Conrado Hübner Mendes
Folha
Há juristas que levam o Direito a sério. Há juristas que levam o poder a sério. E há Gilmar Mendes, que janta (com) todos eles. O último jantar ocorreu na casa da senadora Kátia Abreu, semana passada, na presença de Renan Calheiros e Davi Alcolumbre. Lá Gilmar pôde se inteirar dos planos de reeleição de Davi à presidência do Senado.
Em qualquer circunstância, deveria ser um escândalo, não importa o teor da conversa. Um escândalo similar ao jantar-homenagem, três anos atrás, oferecido por Gilmar a José Serra, mesmo senador a ter seu foro privilegiado concedido por Gilmar faz poucas semanas. Como a libertinagem de ministros do STF fez da ética judicial uma frivolidade, perdemos a capacidade de nos assustar.
NAS MÃOS DE GILMAR – Em Brasília, não há jantar grátis. Está nas mãos de Gilmar tornar Davi Alcolumbre e Rodrigo Maia reelegíveis à presidência das Casas do Congresso. A qualquer momento pode soltar decisão monocrática dizendo que regras sobre eleição das Casas são assunto exclusivo do Congresso. Um tema “interna corporis”, no jargão.
Só faltou combinar com a Constituição. O artigo 57, §4º, afirma que o mandato de membros das mesas do Congresso é de dois anos, “vedada a recondução para o mesmo cargo na eleição imediatamente subsequente”. A regra adota a fórmula jurídica mais simples que existe: define um fato objetivo e diz “não pode”.
A senadora Rose de Freitas propôs emenda constitucional para flexibilizar a vedação. A redação ficaria assim: “permitida a recondução para o mesmo cargo para um único período subsequente”.
UM SUPREMO ATALHO – Como a tramitação de uma PEC se sujeita a teste democrático espalhafatoso demais, atinou-se para o atalho Gilmar Mendes. O ministro é relator de uma ação direta de inconstitucionalidade ajuizada pelo PTB.
A ação pede ao STF confirmação de que a regra constitucional disse o que disse e invalide interpretação dos regimentos internos da Câmara e do Senado que distingue recondução dentro da mesma legislatura e recondução entre duas legislaturas. A interpretação força a amizade com a Constituição ao autorizar o segundo tipo de recondução. Mesmo assim, reconhece que reeleição dentro da mesma legislatura está vedada.
Alcolumbre e Maia estão no meio da legislatura. Para que possam ser reeleitos, ou se muda a Constituição, ou se desobedece a Constituição. Nem mesmo as interpretações extravagantes dos regimentos das Casas autorizam tamanha gambiarra. Ou então… STF.

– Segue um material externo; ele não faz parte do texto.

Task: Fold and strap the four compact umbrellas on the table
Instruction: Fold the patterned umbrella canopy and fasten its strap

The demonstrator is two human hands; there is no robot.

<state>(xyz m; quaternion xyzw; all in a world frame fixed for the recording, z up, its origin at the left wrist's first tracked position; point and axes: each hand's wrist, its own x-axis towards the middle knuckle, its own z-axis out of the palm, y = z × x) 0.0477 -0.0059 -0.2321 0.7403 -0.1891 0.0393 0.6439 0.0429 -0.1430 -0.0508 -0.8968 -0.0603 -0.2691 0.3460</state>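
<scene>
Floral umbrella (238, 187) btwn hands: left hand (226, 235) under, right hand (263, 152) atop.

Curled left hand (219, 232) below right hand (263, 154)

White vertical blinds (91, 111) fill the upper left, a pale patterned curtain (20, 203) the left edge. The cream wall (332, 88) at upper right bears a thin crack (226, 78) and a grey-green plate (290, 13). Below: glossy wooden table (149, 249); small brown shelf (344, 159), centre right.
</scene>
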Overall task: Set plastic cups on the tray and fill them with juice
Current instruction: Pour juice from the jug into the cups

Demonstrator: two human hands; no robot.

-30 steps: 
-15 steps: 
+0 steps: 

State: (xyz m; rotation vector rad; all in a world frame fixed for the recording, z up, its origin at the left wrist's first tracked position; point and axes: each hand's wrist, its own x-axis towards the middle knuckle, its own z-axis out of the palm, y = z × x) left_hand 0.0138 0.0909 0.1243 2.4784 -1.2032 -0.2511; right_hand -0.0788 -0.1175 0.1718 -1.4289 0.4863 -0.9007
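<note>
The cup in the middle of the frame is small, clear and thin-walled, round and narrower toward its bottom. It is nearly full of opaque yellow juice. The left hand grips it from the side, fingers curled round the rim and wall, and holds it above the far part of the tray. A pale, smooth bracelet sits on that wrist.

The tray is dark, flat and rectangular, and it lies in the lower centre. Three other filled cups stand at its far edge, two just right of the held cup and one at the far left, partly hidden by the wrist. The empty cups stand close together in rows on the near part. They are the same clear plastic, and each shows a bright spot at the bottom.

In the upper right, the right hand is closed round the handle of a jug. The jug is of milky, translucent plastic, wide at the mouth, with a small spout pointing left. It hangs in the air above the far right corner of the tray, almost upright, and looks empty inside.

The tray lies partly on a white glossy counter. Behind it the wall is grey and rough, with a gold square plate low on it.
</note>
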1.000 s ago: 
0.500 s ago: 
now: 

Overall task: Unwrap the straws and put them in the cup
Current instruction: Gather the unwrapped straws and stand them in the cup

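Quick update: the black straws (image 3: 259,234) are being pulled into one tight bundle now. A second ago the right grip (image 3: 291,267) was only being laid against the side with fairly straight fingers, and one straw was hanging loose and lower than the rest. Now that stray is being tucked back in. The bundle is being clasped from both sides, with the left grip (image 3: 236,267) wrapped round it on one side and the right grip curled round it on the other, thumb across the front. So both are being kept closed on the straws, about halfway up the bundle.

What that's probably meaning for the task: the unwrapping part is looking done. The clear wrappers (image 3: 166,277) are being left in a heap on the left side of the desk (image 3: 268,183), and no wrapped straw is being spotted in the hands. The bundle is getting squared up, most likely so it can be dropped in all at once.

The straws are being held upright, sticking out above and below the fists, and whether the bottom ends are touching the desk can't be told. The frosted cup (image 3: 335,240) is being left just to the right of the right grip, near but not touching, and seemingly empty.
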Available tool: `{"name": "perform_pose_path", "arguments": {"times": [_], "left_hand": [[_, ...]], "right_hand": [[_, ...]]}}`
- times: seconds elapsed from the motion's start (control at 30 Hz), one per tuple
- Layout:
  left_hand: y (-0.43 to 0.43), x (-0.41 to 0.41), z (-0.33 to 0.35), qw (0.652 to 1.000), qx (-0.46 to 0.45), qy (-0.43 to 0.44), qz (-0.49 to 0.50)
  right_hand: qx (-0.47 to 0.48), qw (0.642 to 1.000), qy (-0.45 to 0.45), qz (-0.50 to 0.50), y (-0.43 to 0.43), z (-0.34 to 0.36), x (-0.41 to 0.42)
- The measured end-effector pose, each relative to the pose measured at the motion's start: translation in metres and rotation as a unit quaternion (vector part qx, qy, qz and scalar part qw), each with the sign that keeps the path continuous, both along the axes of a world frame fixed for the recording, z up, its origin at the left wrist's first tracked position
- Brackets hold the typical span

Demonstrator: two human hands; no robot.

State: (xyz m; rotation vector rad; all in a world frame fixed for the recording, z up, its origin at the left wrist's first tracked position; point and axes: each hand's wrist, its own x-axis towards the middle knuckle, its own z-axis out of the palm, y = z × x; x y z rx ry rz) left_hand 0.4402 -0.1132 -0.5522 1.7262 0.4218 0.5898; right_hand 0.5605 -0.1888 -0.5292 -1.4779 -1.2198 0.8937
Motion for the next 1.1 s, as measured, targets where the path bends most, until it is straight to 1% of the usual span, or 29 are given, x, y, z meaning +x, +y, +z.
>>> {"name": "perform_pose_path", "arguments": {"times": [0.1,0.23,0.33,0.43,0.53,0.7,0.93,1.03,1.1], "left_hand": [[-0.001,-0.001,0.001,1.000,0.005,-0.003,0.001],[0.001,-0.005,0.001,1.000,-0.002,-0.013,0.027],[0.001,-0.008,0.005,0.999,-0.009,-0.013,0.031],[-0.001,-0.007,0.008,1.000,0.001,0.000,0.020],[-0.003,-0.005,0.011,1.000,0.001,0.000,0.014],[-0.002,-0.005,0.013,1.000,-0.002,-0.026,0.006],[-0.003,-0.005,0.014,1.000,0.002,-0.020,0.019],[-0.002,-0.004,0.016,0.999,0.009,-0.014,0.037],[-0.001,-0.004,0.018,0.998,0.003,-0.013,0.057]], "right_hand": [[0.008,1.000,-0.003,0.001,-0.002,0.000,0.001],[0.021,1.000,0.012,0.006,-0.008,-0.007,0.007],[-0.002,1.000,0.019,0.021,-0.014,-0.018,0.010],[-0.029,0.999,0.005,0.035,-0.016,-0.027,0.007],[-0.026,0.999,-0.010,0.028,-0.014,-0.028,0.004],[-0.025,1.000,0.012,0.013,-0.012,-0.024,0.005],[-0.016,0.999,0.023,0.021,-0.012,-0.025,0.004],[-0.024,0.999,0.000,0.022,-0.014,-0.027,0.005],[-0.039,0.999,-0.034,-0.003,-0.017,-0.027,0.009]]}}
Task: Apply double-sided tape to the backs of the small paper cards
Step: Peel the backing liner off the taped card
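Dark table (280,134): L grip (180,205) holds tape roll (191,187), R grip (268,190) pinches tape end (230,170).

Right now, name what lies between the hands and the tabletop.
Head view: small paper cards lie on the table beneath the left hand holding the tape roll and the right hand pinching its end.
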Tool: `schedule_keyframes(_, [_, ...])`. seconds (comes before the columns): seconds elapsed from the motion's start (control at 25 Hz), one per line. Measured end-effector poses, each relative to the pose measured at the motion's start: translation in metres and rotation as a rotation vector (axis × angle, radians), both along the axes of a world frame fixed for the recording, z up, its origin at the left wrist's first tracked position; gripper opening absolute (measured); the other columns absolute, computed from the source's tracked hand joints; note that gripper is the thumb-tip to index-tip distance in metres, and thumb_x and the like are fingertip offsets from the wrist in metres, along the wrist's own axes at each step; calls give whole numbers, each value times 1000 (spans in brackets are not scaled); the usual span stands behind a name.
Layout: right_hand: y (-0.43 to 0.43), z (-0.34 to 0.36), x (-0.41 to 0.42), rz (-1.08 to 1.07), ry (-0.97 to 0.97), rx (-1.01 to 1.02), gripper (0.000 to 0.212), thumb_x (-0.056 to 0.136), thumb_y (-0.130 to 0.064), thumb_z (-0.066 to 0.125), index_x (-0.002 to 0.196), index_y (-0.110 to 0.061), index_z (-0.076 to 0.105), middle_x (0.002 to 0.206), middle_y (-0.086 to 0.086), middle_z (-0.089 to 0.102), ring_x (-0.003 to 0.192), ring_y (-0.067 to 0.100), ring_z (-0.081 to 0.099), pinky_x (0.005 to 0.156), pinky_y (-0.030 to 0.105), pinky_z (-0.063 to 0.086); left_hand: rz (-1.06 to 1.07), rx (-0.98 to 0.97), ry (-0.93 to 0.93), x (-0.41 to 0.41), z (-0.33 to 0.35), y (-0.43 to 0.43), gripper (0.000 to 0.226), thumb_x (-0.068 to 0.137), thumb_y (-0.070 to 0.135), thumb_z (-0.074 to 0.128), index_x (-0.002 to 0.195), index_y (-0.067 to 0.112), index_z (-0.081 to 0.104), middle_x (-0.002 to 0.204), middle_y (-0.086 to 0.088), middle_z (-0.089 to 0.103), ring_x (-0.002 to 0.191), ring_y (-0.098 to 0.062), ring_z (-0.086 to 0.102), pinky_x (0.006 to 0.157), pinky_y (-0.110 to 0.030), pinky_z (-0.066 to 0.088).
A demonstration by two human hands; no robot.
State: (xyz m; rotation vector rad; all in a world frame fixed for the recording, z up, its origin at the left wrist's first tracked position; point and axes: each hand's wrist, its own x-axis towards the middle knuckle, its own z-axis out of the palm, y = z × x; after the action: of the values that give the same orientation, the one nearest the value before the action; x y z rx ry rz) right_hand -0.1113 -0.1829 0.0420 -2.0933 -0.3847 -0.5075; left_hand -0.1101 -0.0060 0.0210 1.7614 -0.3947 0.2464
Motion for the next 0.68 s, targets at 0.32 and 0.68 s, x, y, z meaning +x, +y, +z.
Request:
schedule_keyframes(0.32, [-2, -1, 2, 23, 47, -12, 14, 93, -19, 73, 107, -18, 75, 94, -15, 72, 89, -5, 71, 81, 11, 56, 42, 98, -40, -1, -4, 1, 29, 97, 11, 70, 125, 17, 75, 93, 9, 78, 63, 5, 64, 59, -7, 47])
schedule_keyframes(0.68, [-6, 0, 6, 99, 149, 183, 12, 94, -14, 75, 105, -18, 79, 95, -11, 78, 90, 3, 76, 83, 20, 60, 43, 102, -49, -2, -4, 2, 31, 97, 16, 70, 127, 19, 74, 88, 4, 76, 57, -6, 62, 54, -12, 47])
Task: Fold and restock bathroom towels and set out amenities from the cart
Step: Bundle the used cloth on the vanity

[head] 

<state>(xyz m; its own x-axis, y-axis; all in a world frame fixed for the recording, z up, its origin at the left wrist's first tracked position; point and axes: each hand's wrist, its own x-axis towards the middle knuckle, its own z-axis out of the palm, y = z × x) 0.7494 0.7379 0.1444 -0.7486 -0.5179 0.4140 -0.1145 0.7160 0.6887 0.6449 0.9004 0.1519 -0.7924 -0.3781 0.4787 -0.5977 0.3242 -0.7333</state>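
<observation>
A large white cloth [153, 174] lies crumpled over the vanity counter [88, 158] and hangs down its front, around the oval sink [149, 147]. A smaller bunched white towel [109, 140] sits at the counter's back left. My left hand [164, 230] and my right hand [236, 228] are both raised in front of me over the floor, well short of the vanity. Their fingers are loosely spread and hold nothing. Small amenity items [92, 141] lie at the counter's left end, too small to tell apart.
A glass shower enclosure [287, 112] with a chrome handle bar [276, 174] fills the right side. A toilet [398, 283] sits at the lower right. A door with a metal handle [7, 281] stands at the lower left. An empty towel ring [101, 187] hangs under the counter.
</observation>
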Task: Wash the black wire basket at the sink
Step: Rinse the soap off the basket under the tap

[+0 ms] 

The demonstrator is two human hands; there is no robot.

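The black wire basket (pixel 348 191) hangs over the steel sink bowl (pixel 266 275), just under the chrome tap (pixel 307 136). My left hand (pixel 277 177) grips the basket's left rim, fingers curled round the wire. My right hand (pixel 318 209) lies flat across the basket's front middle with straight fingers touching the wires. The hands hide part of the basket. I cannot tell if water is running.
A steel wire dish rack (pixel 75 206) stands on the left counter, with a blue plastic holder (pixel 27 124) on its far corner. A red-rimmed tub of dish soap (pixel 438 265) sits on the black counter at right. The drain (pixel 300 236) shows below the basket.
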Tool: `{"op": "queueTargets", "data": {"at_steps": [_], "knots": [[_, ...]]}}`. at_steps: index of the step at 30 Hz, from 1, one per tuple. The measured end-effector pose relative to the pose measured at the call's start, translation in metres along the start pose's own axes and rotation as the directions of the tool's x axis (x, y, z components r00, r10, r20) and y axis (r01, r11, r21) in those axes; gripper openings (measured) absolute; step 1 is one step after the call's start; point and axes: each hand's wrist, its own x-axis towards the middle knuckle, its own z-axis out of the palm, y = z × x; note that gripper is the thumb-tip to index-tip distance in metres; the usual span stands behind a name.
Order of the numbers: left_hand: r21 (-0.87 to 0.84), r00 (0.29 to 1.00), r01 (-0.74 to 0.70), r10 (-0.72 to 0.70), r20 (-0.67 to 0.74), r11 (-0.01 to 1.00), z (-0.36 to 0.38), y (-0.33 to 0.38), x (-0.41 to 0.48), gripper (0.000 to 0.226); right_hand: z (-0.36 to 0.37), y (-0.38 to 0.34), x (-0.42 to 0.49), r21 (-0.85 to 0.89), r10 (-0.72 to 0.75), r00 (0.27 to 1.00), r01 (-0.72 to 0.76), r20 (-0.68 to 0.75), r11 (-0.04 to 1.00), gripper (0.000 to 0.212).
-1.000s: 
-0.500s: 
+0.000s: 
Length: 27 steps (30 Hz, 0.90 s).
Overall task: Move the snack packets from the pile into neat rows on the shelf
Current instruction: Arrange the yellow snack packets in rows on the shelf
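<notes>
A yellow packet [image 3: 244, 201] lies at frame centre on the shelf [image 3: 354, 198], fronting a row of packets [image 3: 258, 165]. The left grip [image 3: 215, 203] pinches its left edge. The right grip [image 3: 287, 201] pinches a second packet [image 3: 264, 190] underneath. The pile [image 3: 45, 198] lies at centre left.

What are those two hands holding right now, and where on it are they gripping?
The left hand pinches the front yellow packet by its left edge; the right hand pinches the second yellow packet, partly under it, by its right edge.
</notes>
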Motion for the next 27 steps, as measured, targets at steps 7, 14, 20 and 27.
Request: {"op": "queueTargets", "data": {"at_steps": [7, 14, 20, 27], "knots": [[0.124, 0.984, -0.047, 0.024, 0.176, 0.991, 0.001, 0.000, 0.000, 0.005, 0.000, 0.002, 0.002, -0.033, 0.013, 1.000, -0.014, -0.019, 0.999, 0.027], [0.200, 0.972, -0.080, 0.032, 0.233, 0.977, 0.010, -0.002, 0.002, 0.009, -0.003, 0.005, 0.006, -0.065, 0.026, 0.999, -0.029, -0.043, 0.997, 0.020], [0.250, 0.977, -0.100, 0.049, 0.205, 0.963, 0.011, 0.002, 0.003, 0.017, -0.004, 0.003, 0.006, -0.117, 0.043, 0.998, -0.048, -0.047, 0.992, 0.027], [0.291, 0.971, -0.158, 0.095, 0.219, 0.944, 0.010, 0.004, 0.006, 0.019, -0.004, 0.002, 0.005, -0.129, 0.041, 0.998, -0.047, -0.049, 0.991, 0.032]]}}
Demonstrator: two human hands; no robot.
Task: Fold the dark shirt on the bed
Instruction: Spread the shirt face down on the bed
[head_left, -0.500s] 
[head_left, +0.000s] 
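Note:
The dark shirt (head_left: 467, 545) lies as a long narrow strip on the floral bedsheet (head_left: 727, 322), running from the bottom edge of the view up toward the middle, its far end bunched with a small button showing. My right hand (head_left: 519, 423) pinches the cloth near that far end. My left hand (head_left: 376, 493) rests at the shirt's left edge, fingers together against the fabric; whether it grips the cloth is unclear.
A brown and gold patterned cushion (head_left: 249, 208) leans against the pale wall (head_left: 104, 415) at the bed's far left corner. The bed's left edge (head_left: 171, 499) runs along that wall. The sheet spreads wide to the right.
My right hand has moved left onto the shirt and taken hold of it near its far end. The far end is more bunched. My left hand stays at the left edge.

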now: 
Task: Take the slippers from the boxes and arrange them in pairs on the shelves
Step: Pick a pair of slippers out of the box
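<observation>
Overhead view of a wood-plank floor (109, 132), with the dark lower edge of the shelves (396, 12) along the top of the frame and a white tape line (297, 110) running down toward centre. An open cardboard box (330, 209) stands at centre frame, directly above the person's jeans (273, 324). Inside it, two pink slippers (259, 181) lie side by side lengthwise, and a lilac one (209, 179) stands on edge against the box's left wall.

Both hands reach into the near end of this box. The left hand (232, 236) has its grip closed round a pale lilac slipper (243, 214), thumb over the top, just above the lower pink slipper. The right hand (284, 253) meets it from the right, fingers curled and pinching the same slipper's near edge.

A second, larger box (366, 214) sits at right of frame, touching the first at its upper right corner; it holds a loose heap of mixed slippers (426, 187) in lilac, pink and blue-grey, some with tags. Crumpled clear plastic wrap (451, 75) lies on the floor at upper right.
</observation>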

MINISTRO FRAUDULENTO – Ricardo Salles não tem mestrado na Universidade Yale, como divulgou (fraude inofensiva se comparada à sua política de desinformação ambiental). Mas Salles foi capaz de formular a mais antológica síntese da praxe publicista brasileira:
“Tem um monte de coisa que é só parecer, caneta, parecer, caneta. Sem parecer também não tem caneta, porque dar uma canetada sem parecer é cana”. Yale ficou pequena para sua clarividência.
Gilmar tem a caneta. Os pareceres da AGU e da PGR já chegaram. Ninguém irá em cana. Segundo a AGU, como o STF autorizou Maia a concorrer à eleição depois de ter cumprido mandato-tampão, qualquer outra exceção seria possível. Pura lógica jurídica.
Disse assim a AGU: “Se a Constituição não monopoliza a solução para a controvérsia das reconduções, então há espaço para interpretação; e, na medida em que esse espaço existe, deve ser titularizado pelo Congresso”. Não, não deve. E nunca houve “controvérsia das reconduções”.
AUTONOMIA DO CONGRESSO – O parecer da AGU também afirmou que o STF deve respeitar a autonomia do Congresso e seguir sua jurisprudência sobre questões “interna corporis”.
Um lembrete: essa jurisprudência tem sido traída faz tempo. Não é mais digna do nome, portanto. Foi o próprio Gilmar, em 2013, o autor da mais tresloucada interferência no processo legislativo de que se tem notícia, ao mandar interromper discussão de projeto de lei que restringia criação de partidos.
Outro aviso: mesmo que a jurisprudência de questões “interna corporis” estivesse viva, forte e coerente, ela nunca significou poder de desrespeitar regra explícita da Constituição. Esse salto “interpretativo” libera o Congresso para virar uma Alerj. Piccianis não faltam.